SUPPLIED INFORMATION

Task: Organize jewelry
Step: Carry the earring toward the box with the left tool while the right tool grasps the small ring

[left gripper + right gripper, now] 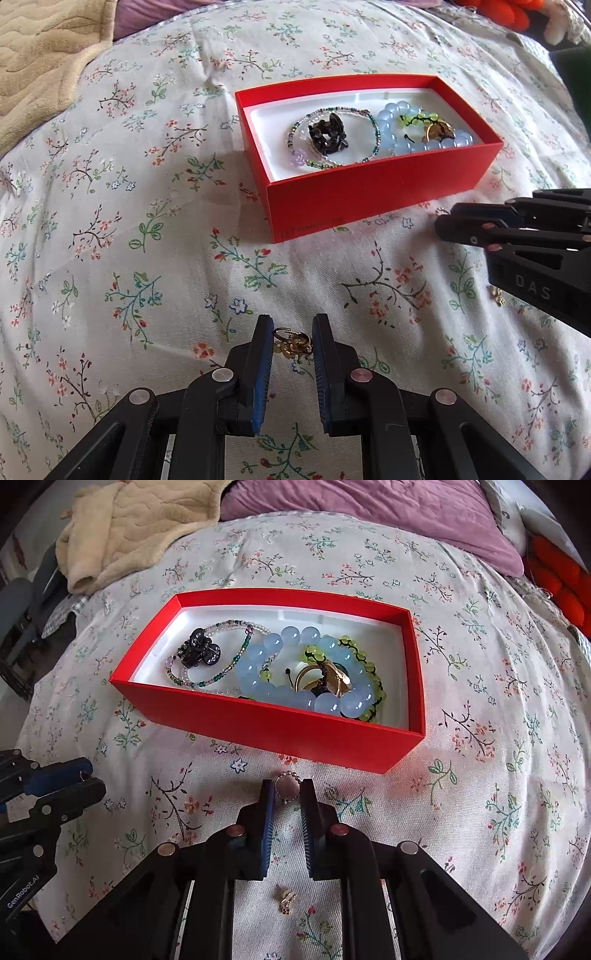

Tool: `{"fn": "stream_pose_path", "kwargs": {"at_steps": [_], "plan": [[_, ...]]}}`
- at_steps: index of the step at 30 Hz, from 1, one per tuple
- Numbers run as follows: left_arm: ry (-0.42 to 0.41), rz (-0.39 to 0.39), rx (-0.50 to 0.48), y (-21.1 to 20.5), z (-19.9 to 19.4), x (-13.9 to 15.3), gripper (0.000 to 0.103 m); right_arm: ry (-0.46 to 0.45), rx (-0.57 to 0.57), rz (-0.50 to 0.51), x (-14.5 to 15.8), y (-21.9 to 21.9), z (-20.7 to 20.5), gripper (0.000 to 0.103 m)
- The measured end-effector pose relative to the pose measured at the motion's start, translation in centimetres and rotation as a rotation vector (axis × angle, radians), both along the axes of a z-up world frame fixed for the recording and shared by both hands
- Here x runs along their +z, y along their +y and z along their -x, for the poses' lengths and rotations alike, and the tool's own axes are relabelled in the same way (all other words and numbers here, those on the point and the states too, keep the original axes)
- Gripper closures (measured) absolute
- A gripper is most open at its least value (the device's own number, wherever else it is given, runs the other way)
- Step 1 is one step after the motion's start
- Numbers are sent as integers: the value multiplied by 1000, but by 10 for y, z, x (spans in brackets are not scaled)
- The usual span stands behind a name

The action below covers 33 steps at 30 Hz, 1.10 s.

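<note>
A red box with a white lining sits on the floral bedspread. It holds a blue bead bracelet, a thin beaded bracelet, a black hair claw, a green bead bracelet and gold pieces. My left gripper is shut on a gold earring just above the bedspread, in front of the box. My right gripper is shut on a small silver beaded ring close to the box's near wall. A small gold earring lies on the bedspread beneath the right gripper.
A beige blanket and a purple pillow lie behind the box. An orange knitted item sits at the far right. The right gripper shows at the right of the left wrist view, with a gold piece below it.
</note>
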<state>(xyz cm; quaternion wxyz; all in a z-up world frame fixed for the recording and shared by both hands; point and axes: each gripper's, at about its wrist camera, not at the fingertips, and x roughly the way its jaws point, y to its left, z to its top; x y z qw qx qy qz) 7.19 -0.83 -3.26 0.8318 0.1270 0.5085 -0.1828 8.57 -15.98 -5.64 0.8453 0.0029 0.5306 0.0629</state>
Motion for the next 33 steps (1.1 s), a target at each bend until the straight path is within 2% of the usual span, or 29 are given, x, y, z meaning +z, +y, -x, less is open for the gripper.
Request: {"fn": "stream_pose_path", "kwargs": {"at_steps": [5,12,18,26,33], "plan": [[-11,7,13,1,-2,5,87,6,-11,-13,11,-5,7,89],[-58,35,28,-4,-8,20,87,-50,-7,-57,40,-11,15,89],[-84,89,58,-12,-21,33,87,-91,-21,-98,63,-22,13,88],[-121,132,72,-26,-36,37,87,-112,-47,-123,74,-35,3,88],[-128,156,42,-49,-46,33,87,-126,-69,-151,72,-47,-13,88]]}}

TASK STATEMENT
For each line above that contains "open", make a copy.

ANSWER
- A gripper is most open at its least value (the device's own number, wherever else it is given, runs the other way)
Motion for the next 33 steps (1.1 s), a target at each bend until the straight path is within 2% of the usual span, or 29 are given, x, y, z meaning +z, +y, -x, less is open for the gripper.

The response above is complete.